Carotid endarterectomy may be complicated by the development of thrombosis or intimal hyperplasia. Clinical studies demonstrate a post–carotid endarterectomy stroke rate of 1% to 10% in the immediate postoperative period,1 mostly due to thrombosis, and a restenosis rate of 10% to 20% at 2 to 5 years postoperatively, most of which is due to intimal hyperplasia.2 Thrombosis develops when platelets bind to the exposed subendothelial collagen by means of the von Willebrand factor and become activated, thereby enhancing adhesion to other platelets and encouraging thrombus formation. Intimal hyperplasia development is initiated by the accumulation of a monolayer of platelets. The adherence of platelets to subendothelial collagen leads to their activation, their degranulation, and the release of mitogenic and chemotactic factors, which contribute to smooth muscle cell activation followed by the development of intimal hyperplasia. In this study, we hypothesize that local interference with the development of platelet adhesion to an exposed collagen surface will decrease the subsequent development of thrombosis and intimal hyperplasia after a rat carotid endarterectomy.

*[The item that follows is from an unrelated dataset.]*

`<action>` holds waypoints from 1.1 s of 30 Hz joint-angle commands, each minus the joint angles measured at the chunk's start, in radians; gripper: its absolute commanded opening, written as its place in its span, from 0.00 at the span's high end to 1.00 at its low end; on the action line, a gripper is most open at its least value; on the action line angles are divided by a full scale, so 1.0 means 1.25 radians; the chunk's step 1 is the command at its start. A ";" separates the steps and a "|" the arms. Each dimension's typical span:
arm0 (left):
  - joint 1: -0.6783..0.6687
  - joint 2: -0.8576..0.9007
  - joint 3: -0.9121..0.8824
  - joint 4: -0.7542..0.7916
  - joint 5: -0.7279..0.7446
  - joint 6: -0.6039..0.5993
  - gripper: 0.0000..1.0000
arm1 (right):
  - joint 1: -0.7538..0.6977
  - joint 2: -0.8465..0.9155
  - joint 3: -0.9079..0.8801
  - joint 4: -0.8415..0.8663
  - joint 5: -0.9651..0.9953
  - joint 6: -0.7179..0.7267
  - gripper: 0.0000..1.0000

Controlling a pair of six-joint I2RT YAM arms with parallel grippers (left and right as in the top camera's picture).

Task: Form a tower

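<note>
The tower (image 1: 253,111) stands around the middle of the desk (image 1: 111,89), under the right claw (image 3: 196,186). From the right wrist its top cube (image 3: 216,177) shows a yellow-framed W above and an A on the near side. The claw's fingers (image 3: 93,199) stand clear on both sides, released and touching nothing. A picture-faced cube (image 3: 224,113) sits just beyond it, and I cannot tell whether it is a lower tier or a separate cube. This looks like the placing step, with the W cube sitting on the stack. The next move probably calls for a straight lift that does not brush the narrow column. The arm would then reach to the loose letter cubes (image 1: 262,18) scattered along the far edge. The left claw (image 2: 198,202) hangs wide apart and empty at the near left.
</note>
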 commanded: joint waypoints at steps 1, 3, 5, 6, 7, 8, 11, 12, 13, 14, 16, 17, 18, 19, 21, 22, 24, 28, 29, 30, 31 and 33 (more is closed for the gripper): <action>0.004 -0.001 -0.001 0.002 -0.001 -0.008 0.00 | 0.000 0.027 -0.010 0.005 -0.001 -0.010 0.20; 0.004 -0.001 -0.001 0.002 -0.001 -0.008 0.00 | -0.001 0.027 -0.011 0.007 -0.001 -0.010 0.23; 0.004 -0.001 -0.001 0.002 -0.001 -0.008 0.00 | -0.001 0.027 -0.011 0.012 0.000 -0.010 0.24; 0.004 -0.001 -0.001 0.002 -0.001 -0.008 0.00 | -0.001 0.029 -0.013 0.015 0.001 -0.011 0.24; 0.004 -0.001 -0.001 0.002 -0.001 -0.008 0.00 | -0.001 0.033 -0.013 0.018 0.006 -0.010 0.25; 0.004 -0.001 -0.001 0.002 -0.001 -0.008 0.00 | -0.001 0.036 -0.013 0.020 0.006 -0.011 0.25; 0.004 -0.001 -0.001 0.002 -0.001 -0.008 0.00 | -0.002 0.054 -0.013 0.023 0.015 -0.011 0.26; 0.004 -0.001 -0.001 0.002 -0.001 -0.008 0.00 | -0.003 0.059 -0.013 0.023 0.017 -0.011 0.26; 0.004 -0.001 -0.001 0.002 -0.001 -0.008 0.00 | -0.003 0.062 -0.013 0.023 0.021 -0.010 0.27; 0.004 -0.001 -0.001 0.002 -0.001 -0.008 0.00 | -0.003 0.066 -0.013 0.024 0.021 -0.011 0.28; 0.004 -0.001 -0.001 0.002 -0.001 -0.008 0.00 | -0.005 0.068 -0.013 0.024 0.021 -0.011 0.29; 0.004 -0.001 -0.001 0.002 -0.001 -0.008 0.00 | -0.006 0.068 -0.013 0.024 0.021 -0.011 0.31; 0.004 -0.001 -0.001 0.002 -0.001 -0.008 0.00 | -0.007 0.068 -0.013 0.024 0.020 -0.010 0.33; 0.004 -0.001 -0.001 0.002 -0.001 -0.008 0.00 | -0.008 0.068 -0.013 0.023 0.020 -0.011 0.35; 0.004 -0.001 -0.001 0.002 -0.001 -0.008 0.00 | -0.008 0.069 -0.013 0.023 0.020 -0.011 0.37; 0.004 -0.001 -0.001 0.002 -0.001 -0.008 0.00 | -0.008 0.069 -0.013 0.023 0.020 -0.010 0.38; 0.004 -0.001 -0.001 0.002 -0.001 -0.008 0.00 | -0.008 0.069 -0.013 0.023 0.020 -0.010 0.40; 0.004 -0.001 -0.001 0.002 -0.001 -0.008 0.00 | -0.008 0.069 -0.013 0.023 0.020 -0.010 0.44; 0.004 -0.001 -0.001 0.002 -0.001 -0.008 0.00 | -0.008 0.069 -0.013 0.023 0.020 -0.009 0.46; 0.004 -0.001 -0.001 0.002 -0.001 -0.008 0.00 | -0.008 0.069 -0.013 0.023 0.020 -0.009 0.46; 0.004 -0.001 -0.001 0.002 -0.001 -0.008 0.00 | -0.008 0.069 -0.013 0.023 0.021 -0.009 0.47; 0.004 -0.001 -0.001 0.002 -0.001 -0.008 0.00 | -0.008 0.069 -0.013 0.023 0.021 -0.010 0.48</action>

A rat carotid endarterectomy model that involved an arteriotomy and direct removal of the intima/media layer previously described by our group3 was used. Saratin, a novel agent that has been suggested to inhibit platelet to collagen adhesion through inhibition of von Willebrand factor binding to collagen and that can be used in a site-specific manner by way of topical administration directly onto the endarterectomized surface, was used in this model.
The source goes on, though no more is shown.